O se più semplicemente, con quel sorriso vagamente rassegnato da bravo ragazzo romano, si limita a dire: ho fatto e faccio quel che so e posso. Adesso sbrogliatevela un po’ voi… Sul Messaggero di sabato 6 marzo uno strano commento di Luca Ricolfi. La “ritirata del Capo” si accompagnerebbe alla “sconfitta del riformismo”, il “sogno” da cui sarebbe nato il Partito democratico immaginato da Veltroni, che sopravviverebbe ora “quasi esclusivamente” nei transfughi di Azione (Calenda) e di Italia Viva.

Su Calenda non mi pronuncio: nei sondaggi (tra 2 e 3 per cento) prende qualche decimale in più di Renzi, forse perché le spara e le fa meno grosse. Quanto a Renzi vorrei proprio capire in che cosa consisterebbe il suo “riformismo”, al di là di una anacronistica adesione al blairismo più fallimentare. Si è presentato come “rottamatore” e finora è riuscito solo a distruggere.  Forse il modo giusto di interpretare il gesto di Zinga è prenderlo come un brusco zapping nella narrazione della politica. Rivolto non solo agli avversari interni nel Pd, ma a tutti coloro che hanno ancora voglia di darsi da fare per inventare una sinistra non minoritaria e subalterna.

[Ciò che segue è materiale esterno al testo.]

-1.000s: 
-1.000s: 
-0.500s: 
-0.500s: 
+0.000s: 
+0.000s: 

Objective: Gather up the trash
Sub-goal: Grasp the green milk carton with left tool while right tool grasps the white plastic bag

A modo suo lo ha letto così Grillo, che ha accompagnato la provocazione (amichevole) al Pd – vengo a fare per un po’ il vostro segretario “elevato” – con una sorprendente apertura ecumenica anche ai “giovani” che seguono Salvini e persino Giorgia Meloni. Ognuno di noi, che ci ostiniamo a pensarci “di sinistra”, dovrebbe fare un esperimento mentale: da quali idee, atteggiamenti, abitudini, oggetti del desiderio, letture, frequentazioni, dovrei “dimettermi” per cercare altrove come fare meglio?